Accadde nella notte del 26 aprile 1986 e la notizia si diffuse durante la giornata successiva. Era scoppiato il reattore numero 4 della centrale nucleare di Černobyl'. Černobyl'. Un buco di posto che, prima d'allora, manco avevamo idea esistesse. Le carte geografiche dei telegiornali indicavano appena un puntolino perso e insignificante. D'altra parte, lo sconfinato territorio che si stendeva tra Europa e Asia veniva nominato semplicemente Unione Sovietica - o Russia, per i più imprecisi. L'Unione Sovietica era un concetto gigantesco a designare tutto e nulla, una cortina sotto la quale si trovava un mondo distante, ignoto. Il neoeletto segretario del Pcus Michail Sergeevič Gorbačëv ispirava simpatia, eppure la sua politica di riforme (Glasnost e Perestrojka le parole d'ordine) sembrava non potesse scalfire la durezza adamantina della decrepita nomenklatura brežneviana.
Ricordo che in quei giorni di fine aprile non smetteva mai di piovere. Venivano giù acquate grosse e fitte da cui i vestiti stentavano ad asciugare. Sotto l’ombrello aperto reggevo il Lenti, manuale di Biochimica incubo di qualche generazione di studenti universitari. Ogni mattina Lidia attendeva sorridente in Via Michelangelo e, spesso, marinavamo le lezioni per correre a casa sua a fare l’amore. Stavo entrando nel mondo degli adulti col piglio spavaldo del giovane esploratore alle prese con una nuova avventura. C'era solamente quella strana spossatezza che ogni sera s'impadroniva di me. Hai un soffio cardiaco mai sentito prima, aveva detto zio auscultando il torace con un filo di preoccupazione. Ma non mi andava di pensarci su. Avevo troppo da vivere.
Černobyl', dunque. Non uno spettro, come molti avevano temuto (o sperato) fino a quel momento, ma una nube si stava aggirando per l’Europa. Nei giorni seguenti cominciammo a prendere confidenza con elementi chimici che, fino a qualche tempo prima, erano soltanto nomi sulla tavola di Mendeleev. Xeno, Iodio, Plutonio, Cesio. Soprattutto il Cesio prese a comparire nei notiziari e in molti discorsi variamente preoccupati della gente comune. Il consiglio, ripetuto a ogni piè sospinto, era di non consumare le verdure a foglia larga. Altre voci si sovrapponevano e aggiungevano alla lista latte fresco, funghi, persino pollame.

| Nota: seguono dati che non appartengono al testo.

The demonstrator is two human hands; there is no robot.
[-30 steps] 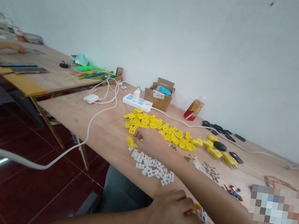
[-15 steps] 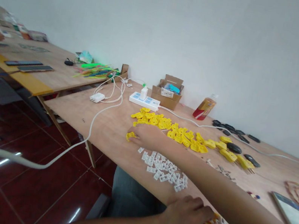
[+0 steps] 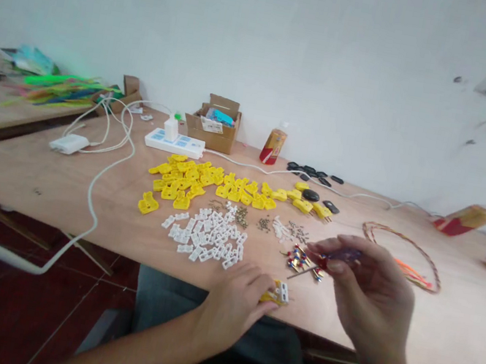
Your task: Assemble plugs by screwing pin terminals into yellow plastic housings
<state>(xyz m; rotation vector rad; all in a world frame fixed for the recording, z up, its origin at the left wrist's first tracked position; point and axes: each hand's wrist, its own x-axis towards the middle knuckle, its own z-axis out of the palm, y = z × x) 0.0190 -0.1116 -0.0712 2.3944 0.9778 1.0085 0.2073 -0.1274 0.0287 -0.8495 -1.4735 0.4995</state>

L’emergenza durò qualche settimana, poi, bene o male, ritornammo alla normalità. L’incendio sviluppatosi nella centrale nucleare fu spento dopo alcuni giorni e, nei mesi successivi, essa venne avvolta da un sarcofago di cemento e acciaio. La nube di elementi chimici fuoriuscita dal reattore e sospinta dai venti era intanto ricaduta su un’area vastissima. Furono pesantemente contaminati 150 mila chilometri quadrati, coinvolti direttamente i territori dell’Ucraina e della Bielorussia. Centinaia di migliaia di persone dovettero lasciare per sempre le proprie abitazioni. Venne raggiunta l'Europa orientale, la Scandinavia, i Balcani e - con livelli di contaminazione via via inferiori - anche l'Italia, la Francia, la Germania. Nell'atmosfera risultarono immessi 45 milioni di curie di Xeno133, 7 milioni di curie di Iodio131, un milione di Cesio134 e 137.
Le conseguenze sulla salute si manifestarono nel tempo che seguì: tumori solidi, leucemie, malformazioni. Sono stati accertati 65 morti, quelli presunti stimati in qualche decina di migliaia: ma sui dati, e sul numero di quanti si ammaleranno ancora, stime e controstime si succedono da un quarto di secolo senza soluzione di continuo. L'unica cosa certa è che le conseguenze continueranno a rendersi evidenti nei prossimi decenni. La radioattività nella regione intorno a Černobyl' è tuttora sopra i livelli di sicurezza. Pochi lo sanno, o se ne rendono conto, ma l'emergenza rimane. Isotopi come il Cesio hanno un tempo di dimezzamento molto lungo. Giacciono pazienti per decenni nel terreno, nelle rocce, nelle piante, negli animali, e da qui fuoriescono, lentamente, incessantemente, per sventura e insegnamento agli uomini.